Your job is to give again, exactly and with no additions, the lines in the records below from the one with "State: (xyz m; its" through the one with "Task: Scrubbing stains", both included. Omit the pictures.
──────── INPUT MATERIAL
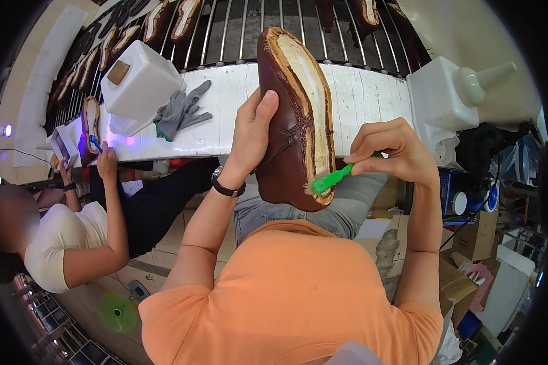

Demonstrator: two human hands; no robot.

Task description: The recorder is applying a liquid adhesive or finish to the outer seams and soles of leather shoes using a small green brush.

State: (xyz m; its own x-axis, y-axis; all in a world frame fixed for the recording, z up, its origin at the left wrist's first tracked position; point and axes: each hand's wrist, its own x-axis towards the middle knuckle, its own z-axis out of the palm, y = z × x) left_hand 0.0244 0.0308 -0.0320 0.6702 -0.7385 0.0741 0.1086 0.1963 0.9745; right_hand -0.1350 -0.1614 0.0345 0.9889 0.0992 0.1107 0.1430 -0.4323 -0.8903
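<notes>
At frame centre, the left hand (249, 137) is clenching a brown shoe (289, 121) sole-up, exposing its pale bottom. The right hand (396, 152) is pinching a green brush (330, 180), bristles touching the heel edge, above the white desk (225, 103).

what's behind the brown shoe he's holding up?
Behind the brown shoe: white slatted bench, then a metal-rod rack. The strip directly behind it is covered.

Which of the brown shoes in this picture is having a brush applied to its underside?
The brown shoe held up by the left hand: the right hand presses a green brush to its rim. The others lie on the rack.
</notes>
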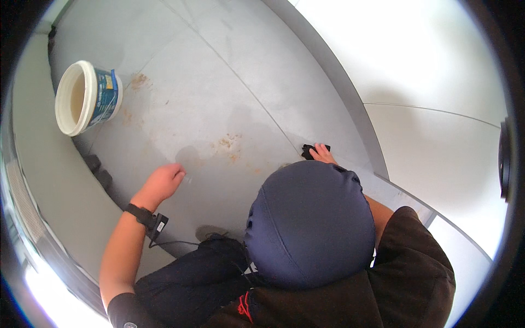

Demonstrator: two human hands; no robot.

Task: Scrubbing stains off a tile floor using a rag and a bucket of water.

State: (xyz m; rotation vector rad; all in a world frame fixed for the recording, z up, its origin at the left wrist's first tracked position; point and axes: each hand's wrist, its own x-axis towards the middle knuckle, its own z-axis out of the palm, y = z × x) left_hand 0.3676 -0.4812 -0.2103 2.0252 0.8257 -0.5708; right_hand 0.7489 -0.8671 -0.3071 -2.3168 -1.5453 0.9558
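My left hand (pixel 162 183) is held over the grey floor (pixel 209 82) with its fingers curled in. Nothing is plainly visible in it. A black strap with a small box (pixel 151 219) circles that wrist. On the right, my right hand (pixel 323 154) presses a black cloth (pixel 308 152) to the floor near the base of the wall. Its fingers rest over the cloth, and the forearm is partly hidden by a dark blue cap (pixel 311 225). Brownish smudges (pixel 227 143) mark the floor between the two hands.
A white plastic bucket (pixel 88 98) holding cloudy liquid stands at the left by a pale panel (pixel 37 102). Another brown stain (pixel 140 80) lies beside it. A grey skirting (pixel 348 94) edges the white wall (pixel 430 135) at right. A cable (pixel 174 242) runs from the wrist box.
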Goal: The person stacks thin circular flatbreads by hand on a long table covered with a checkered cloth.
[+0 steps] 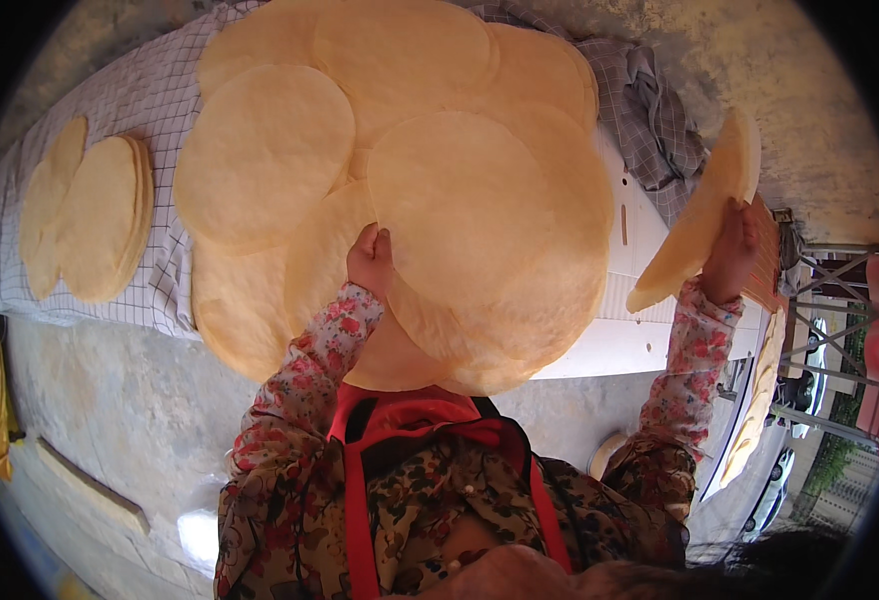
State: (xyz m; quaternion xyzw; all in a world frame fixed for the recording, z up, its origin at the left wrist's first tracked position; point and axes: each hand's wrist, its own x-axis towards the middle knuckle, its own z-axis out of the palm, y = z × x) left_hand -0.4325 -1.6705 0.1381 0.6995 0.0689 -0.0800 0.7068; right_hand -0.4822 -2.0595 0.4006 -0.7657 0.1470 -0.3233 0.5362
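Note:
Large, thin, tan round flatbreads [260, 150] lie overlapping in a broad spread in front of me. My left hand [371, 260] is closed in a pinch at the left edge of a pale top flatbread [470, 200]. Off to the right, my right hand [732, 255] grips another flatbread [705, 205], which is raised and seen nearly edge-on. The fingers of that hand are partly hidden behind it. Both my forearms wear floral sleeves.
At the left, a smaller stack of flatbreads [105, 220] rests on a white checked cloth [165, 110]. A grey checked cloth [650, 110] lies bunched beyond the white tabletop [600, 345]. More flatbread edges [760, 400] show at the right, near a metal frame [840, 340].

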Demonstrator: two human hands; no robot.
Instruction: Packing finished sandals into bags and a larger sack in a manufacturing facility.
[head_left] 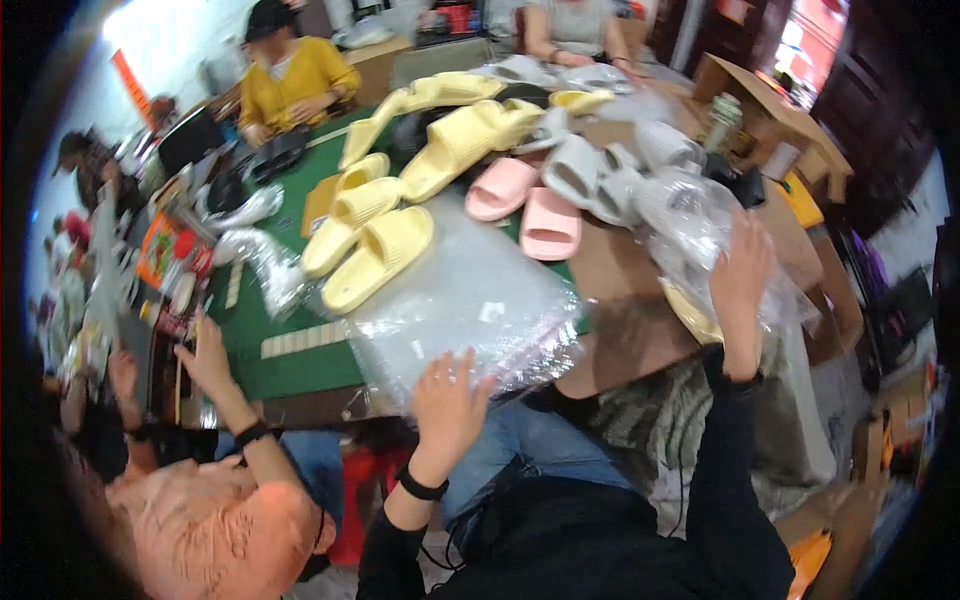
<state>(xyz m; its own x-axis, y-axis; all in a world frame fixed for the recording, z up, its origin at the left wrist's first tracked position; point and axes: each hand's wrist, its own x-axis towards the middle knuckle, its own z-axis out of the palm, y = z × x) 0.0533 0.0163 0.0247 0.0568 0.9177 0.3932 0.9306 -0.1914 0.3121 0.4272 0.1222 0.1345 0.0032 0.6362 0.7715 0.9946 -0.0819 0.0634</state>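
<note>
Black top (570,535) | left hand (450,410): fingers spread over bags (450,290) | right hand (742,280) at plastic (690,208), fingers' hold unclear | orange shirt (215,525) lettered

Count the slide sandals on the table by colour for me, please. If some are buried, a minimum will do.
Yellow slides: at least 7
Grey slides: at least 6
Pink slides: 2
Total: at least 15

Overlaps and wrapping hide parts of the pile, so exact yellow and grey counts cannot be told.
</note>
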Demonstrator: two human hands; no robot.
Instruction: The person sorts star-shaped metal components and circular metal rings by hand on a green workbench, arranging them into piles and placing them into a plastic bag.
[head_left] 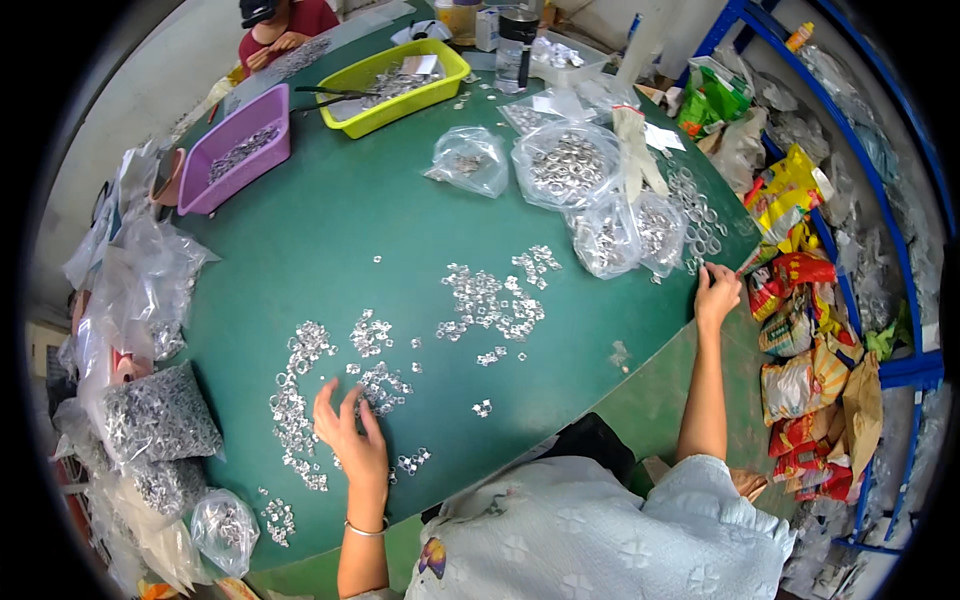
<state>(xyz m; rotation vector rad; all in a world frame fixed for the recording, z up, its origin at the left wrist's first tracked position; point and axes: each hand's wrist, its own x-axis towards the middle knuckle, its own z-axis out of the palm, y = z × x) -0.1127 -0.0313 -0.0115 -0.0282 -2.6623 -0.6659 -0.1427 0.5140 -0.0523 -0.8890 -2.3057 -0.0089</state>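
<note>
- Lying lower left of centre, metal pieces (384, 390) look light, stiff, slippery.
- Probably best pinched by their edges.
- Left hand (355, 440): fingers (325, 403) parted.
- Right hand (717, 298), right of centre: cannot tell its hold.

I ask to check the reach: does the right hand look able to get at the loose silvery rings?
Probably yes: the right hand is close to the loose silvery rings, with no object visible between them.

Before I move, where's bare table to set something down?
The green table looks free between the purple basket and central metal pieces, barring one stray piece, and right of those pieces, nearside of the clear bags. It's crowded around the left hand and the bags.
</note>
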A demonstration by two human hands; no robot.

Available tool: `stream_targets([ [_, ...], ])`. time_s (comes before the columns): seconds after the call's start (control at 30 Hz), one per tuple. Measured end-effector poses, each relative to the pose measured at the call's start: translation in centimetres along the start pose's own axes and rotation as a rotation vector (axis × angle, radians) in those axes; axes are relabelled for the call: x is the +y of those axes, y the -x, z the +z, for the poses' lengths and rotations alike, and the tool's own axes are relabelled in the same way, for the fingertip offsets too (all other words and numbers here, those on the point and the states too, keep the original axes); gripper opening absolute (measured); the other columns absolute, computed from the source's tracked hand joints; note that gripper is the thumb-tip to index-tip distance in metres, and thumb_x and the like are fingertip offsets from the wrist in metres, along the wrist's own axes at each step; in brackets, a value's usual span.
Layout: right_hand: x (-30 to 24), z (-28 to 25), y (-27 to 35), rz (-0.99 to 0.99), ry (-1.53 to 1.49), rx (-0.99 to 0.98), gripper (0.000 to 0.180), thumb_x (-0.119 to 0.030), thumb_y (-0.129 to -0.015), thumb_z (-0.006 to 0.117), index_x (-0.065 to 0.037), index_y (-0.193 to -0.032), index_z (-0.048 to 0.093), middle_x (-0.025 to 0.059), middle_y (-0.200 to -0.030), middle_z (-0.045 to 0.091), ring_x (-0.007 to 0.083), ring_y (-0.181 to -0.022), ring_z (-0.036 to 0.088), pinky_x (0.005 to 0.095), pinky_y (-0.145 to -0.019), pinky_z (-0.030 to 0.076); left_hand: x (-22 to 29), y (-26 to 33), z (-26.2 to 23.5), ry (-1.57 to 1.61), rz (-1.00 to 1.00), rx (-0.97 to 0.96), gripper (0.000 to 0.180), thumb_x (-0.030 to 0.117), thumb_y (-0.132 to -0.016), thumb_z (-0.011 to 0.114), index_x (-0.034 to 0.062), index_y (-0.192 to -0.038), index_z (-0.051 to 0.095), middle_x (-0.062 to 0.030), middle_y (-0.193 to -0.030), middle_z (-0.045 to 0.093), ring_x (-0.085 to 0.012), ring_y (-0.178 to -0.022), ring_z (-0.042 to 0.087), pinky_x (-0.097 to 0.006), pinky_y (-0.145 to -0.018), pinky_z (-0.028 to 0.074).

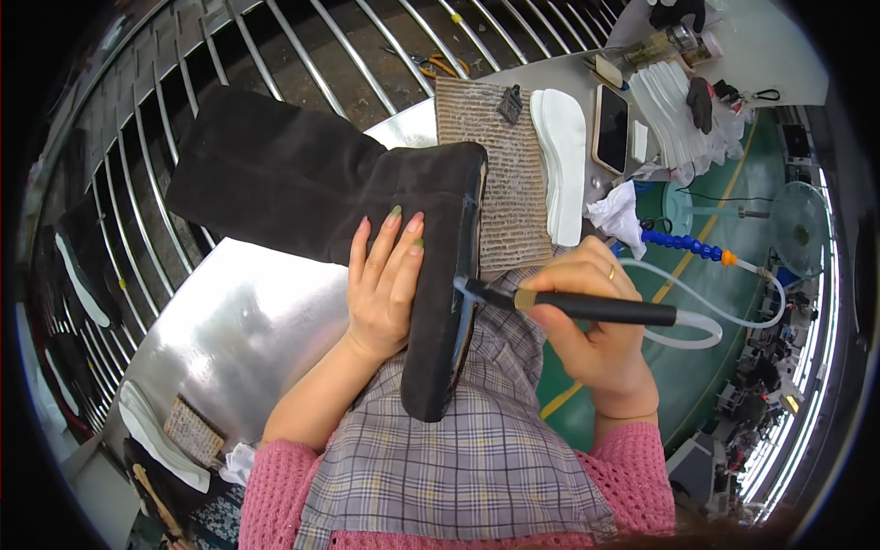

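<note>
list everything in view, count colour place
boot: one, black, centre
brush: one, black, at the boot's sole
tube: one, whitish, right
table: one, silver, under the boot
ridged board: one, brown, top centre
insoles: several, white, upper right and lower left
phone: one, black, upper right
rails: many, silver, top and left
hose: one, blue, right
fan: one, pale green, far right
floor: one, green, right
equipment: count unclear, grey and black, right edge
apron: one, grey plaid, lap
sleeves: two, pink, lower edge
left grip: one, green and pink nails, on the boot
right grip: one, gold ring, around the brush
</note>
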State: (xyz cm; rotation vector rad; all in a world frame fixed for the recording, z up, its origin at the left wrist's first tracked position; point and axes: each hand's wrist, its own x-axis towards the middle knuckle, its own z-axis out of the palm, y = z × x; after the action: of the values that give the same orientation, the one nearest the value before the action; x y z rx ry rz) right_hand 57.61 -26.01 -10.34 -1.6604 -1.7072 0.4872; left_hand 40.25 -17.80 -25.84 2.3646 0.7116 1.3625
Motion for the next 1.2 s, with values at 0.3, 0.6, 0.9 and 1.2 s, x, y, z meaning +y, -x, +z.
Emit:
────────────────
> [WRITTEN RESPONSE]:
State: (xyz m; its own x-axis, y-axis; all in a world frame fixed for the recording, z up, its origin at the left wrist's first tracked position; point and axes: each hand's wrist, its own x-axis towards the middle knuckle, its own z-axis out of the palm, y = z × x) left_hand 0.0244 0.0308 -0.0320 0.6702 -0.7385 0.0741 0.1086 0.1963 0.9745; right_hand -0.1350 -0.1614 0.0345 0.9889 0.0992 0.1107 0.1430 -0.4323 -0.8903
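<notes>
At frame centre, the left hand (249, 137) is clenching a brown shoe (289, 121) sole-up, exposing its pale bottom. The right hand (396, 152) is pinching a green brush (330, 180), bristles touching the heel edge, above the white desk (225, 103).

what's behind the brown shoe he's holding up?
Behind the brown shoe: white slatted bench, then a metal-rod rack. The strip directly behind it is covered.

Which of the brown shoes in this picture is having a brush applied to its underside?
The brown shoe held up by the left hand: the right hand presses a green brush to its rim. The others lie on the rack.
</notes>
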
Demonstrator: two human hands; no robot.

Task: Scrubbing stains off a tile floor using a rag and a bucket of water.

Nothing remains to be answered in this exercise.